If you are unmarried, it is possible that you file your income tax separately, ensure you take advantage of the deductions so that you minimize your tax burden. To do this, you can do the following.
You can pool your income to finance the household expenses. Which is usually referred as non-taxable sharing of resources. You can look at your financial institution so that they can guide you on how to take advantage of this.

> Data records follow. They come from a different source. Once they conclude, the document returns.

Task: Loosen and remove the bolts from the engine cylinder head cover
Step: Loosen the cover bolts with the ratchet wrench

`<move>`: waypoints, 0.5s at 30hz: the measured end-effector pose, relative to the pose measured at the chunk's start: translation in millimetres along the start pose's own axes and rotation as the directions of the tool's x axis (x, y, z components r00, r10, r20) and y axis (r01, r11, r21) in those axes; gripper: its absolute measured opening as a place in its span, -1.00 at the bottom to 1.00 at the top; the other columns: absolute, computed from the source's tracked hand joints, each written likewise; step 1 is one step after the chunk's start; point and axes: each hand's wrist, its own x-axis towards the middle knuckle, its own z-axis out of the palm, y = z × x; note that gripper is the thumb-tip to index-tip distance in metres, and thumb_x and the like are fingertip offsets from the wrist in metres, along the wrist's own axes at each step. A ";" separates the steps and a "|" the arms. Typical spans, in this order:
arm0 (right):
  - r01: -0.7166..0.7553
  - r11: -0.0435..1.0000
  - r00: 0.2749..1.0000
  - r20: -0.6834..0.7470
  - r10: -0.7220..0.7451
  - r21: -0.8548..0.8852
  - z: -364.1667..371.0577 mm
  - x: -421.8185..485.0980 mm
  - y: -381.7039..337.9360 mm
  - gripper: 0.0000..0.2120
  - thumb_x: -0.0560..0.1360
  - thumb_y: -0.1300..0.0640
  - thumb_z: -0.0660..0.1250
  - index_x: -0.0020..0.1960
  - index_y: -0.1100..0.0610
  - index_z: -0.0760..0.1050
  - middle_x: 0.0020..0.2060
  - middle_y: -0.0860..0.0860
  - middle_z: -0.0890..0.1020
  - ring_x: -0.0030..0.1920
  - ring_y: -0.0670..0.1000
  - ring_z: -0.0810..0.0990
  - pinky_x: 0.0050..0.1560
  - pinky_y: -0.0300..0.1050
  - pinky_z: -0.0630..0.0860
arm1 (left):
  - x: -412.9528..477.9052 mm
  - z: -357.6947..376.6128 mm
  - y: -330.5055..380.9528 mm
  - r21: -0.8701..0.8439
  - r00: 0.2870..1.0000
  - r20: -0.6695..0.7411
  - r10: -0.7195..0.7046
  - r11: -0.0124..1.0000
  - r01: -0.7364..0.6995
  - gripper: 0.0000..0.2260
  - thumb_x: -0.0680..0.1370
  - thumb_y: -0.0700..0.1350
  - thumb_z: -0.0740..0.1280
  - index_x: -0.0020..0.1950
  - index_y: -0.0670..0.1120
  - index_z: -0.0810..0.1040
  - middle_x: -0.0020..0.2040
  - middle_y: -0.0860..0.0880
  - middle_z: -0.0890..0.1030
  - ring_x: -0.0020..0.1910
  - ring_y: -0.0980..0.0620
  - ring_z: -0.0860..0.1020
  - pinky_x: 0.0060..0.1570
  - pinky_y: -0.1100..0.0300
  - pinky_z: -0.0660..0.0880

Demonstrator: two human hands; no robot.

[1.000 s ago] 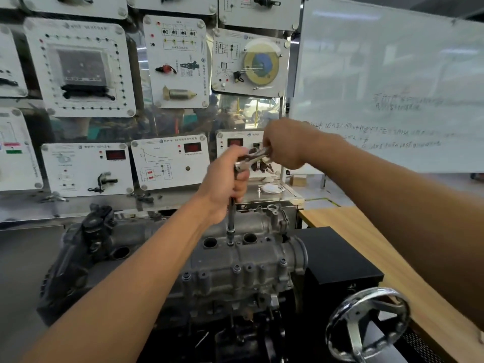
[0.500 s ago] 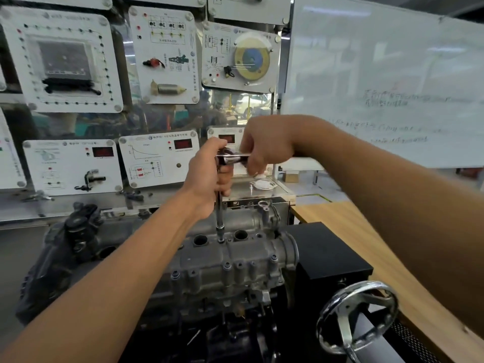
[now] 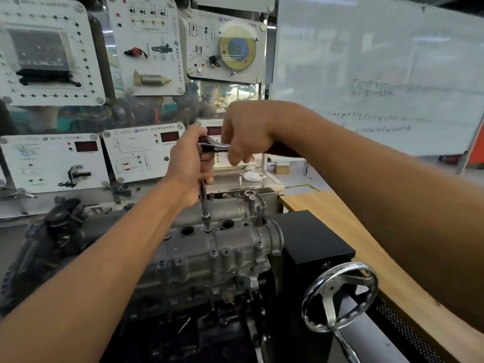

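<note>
Cylinder head cover (image 3: 199, 255), ratchet extension (image 3: 204, 205) near-upright on it, handle (image 3: 214, 146) horizontal

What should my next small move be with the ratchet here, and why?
Probably swing the ratchet handle through a loosening stroke with the right hand, left hand steadying the extension: the socket sits down on the cylinder head cover between two round wells, so there seems more to unscrew.
</note>
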 end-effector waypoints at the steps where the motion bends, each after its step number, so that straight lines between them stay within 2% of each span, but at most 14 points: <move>1: -0.057 0.994 0.991 -0.124 0.046 -0.088 6.7 8.5 10.8 -0.85 0.47 0.24 0.45 0.04 0.16 0.58 -0.07 0.03 0.68 -0.13 0.02 0.62 -0.04 -0.07 0.53 | -2.0 1.4 1.2 0.047 0.999 0.046 -0.006 0.999 0.004 -0.60 0.58 0.05 0.16 -0.47 0.03 0.31 -0.52 0.06 0.24 -0.55 0.06 0.15 -0.47 0.19 0.22; 3: -0.180 0.969 0.927 -0.358 0.109 -0.171 23.2 17.4 29.9 -0.70 0.51 0.27 0.38 0.22 0.08 0.53 0.03 0.08 0.59 0.00 0.13 0.58 0.04 0.04 0.50 | -8.9 6.8 2.1 0.146 0.992 0.126 -0.020 0.989 0.001 -0.60 0.58 0.06 0.15 -0.46 0.03 0.26 -0.53 0.08 0.22 -0.55 0.07 0.14 -0.45 0.18 0.23; 5: -0.193 0.974 0.886 -0.448 0.122 -0.118 35.8 17.3 42.2 -0.76 0.52 0.22 0.35 0.17 0.05 0.55 -0.01 0.07 0.58 0.05 0.15 0.60 0.08 0.07 0.53 | -15.0 10.7 2.8 0.168 0.989 0.146 0.002 0.985 -0.026 -0.59 0.58 0.05 0.16 -0.48 0.03 0.25 -0.55 0.08 0.21 -0.54 0.07 0.14 -0.45 0.18 0.21; 8: -0.117 0.993 0.880 -0.464 0.105 0.002 37.3 1.9 52.0 -0.84 0.48 0.06 0.42 0.04 0.06 0.62 -0.03 0.05 0.61 -0.02 0.11 0.59 -0.04 0.03 0.58 | -20.5 10.5 7.6 0.091 0.996 0.092 0.016 0.996 -0.024 -0.57 0.61 0.00 0.16 -0.48 0.03 0.27 -0.55 0.08 0.20 -0.55 0.08 0.12 -0.46 0.20 0.17; 10: -0.076 0.996 0.883 -0.460 0.089 0.046 26.8 -18.7 56.6 -0.87 0.46 -0.01 0.47 -0.11 0.03 0.60 -0.14 -0.01 0.60 -0.11 0.05 0.58 -0.10 -0.03 0.56 | -24.0 16.4 15.4 0.067 0.995 0.097 0.036 0.997 -0.043 -0.58 0.62 0.00 0.16 -0.45 0.01 0.26 -0.55 0.08 0.19 -0.55 0.07 0.12 -0.45 0.18 0.16; 13: -0.056 0.995 0.894 -0.439 0.084 0.078 5.4 -61.4 67.6 -0.74 0.48 -0.01 0.45 -0.33 -0.02 0.48 -0.39 -0.09 0.52 -0.33 -0.04 0.50 -0.28 -0.14 0.41 | -32.9 41.0 28.5 0.049 0.978 0.191 0.077 0.995 -0.088 -0.53 0.63 0.04 0.17 -0.50 0.04 0.28 -0.56 0.09 0.20 -0.56 0.07 0.13 -0.46 0.18 0.18; 15: -0.095 0.990 0.908 -0.400 0.128 0.101 0.0 -92.6 85.1 -0.68 0.52 -0.02 0.40 -0.36 0.09 0.54 -0.43 0.02 0.57 -0.38 0.03 0.54 -0.35 -0.08 0.46 | -38.1 70.0 33.6 0.056 0.953 0.292 0.074 0.994 -0.094 -0.52 0.62 0.08 0.17 -0.51 0.05 0.31 -0.55 0.10 0.21 -0.56 0.08 0.14 -0.45 0.18 0.19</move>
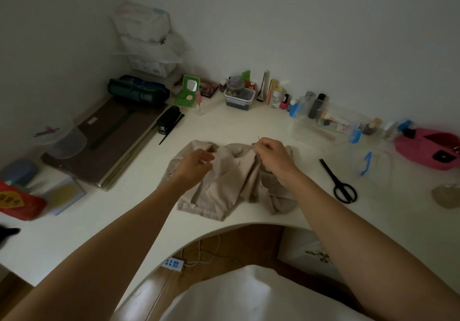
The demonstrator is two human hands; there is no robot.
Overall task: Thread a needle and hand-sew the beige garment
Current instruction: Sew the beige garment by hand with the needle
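Pinching a needle [258, 138] between thumb and forefinger of the right hand [272, 155], tip pointing up, just above the far edge of the beige garment [229, 178]. Resting on the garment's left part with the left hand [196, 162], fingers loosely straight, gripping nothing that can be made out. Crumpled mid-way along the white table [99, 221], near its curved front edge. Right of it, well apart: black scissors [341, 183], blades closed. Farther back: clear lidded box [240, 98] holding small dark items, too blurred to name; clear organiser [323, 121] holding small bottles and tubes. Far left: red packet [15, 201] with a yellow label, writing unreadable.
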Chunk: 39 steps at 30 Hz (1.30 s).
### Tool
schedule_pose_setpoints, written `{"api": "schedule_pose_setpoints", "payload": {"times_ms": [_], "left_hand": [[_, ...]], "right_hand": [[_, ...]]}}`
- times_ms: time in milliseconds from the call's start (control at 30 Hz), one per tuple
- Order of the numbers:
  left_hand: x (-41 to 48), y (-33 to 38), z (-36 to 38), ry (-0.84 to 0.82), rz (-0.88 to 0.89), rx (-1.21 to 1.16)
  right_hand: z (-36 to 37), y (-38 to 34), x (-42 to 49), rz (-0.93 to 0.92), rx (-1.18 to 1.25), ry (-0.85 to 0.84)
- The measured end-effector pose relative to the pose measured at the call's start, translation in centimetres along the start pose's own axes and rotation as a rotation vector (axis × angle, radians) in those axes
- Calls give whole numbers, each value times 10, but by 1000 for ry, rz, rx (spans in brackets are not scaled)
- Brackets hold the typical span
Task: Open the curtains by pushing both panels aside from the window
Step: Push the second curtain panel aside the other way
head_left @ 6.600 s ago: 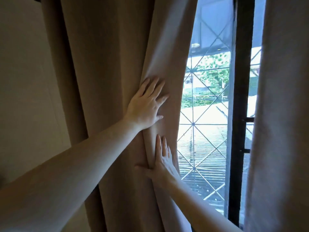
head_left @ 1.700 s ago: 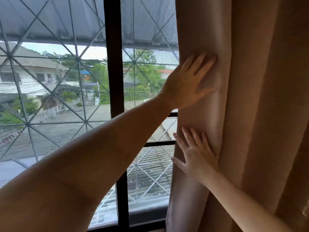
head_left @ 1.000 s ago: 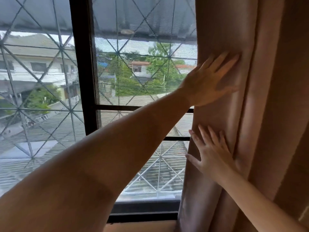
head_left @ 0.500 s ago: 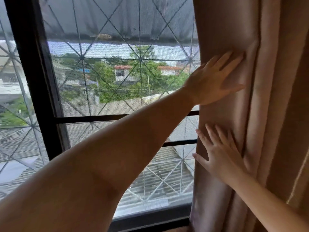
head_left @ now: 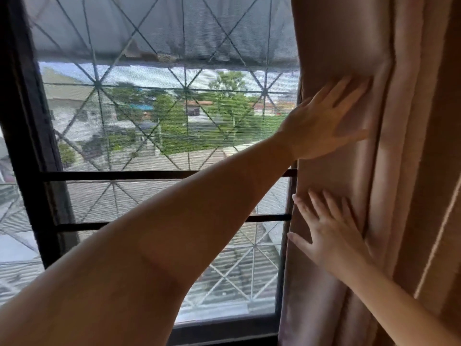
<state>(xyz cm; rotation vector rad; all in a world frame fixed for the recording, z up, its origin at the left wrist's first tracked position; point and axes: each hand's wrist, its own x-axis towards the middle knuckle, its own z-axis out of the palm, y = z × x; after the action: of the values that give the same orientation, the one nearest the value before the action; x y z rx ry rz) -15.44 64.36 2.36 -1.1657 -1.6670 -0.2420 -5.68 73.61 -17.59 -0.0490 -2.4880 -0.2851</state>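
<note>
Left hand (head_left: 321, 123) and right hand (head_left: 329, 233) press flat, fingers spread, against curtain (head_left: 404, 171).

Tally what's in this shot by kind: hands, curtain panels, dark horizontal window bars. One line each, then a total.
Hands: 2, the left hand above and the right hand below, both flat on the fabric
Curtain panels: 1, the right curtain panel
Dark horizontal window bars: 2, the upper bar and the lower bar
Total: 5

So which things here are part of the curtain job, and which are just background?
In the job:
- right curtain panel
- left hand, flat on it
- right hand, flat on it, lower down
- window

Background:
- diamond grille
- houses and trees outside
</note>
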Motion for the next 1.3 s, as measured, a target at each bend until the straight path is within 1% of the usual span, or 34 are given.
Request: {"api": "schedule_pose_setpoints", "payload": {"times_ms": [167, 400, 633, 800, 1000, 1300], "left_hand": [[20, 14, 23, -10, -3, 19], [40, 34, 34, -52, -61, 34], [66, 57, 48, -155, -70, -98], [83, 72, 63, -199, -60, -133], [101, 90, 78, -172, -83, -207], [120, 114, 94, -155, -116, -252]], "right_hand": [[6, 29, 1, -24, 6, 10], [8, 56, 3, -58, 19, 17], [7, 91, -1, -54, 31, -5], [9, 116, -7, -42, 5, -30], [14, 146, -12, -27, -6, -54], [16, 175, -16, 21, -9, -75]]}}
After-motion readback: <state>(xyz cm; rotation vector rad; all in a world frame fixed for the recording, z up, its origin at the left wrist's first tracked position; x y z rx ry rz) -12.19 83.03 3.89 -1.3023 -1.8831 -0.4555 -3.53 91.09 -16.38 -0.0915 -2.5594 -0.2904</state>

Many unmarried couples will have to face a major problem in financing any health-related issues. Personal finance experts in Singapore have revealed that medical planning inessential to any unmarried couples. In the agreement, you will have to state on how you will finance the medical bill if the other partner gets sick or becomes disabled. For any unmarried couples who are living together by have to be prepared for this possibilities. In doing this, they will have to visit a good lawyer in Singapore, and they should not forget to sign the following documents.
A healthy care proxy document that will allow someone who is not your relative to make any medical decisions when you become incapacitated. A durable power of lawyer document that will allow your partner make any financial decision in case you are not able to make the right decision.
If you research, you will be able to find out that there are so many things you and your partner can consider such beneficiaries on retirement plans, life insurance, and child custody. For the best advice for any unmarried couple in Singapore just follow the above guidelines. So many couples have followed the above guidelines, and they have lived to enjoy the rest of their life, why not you?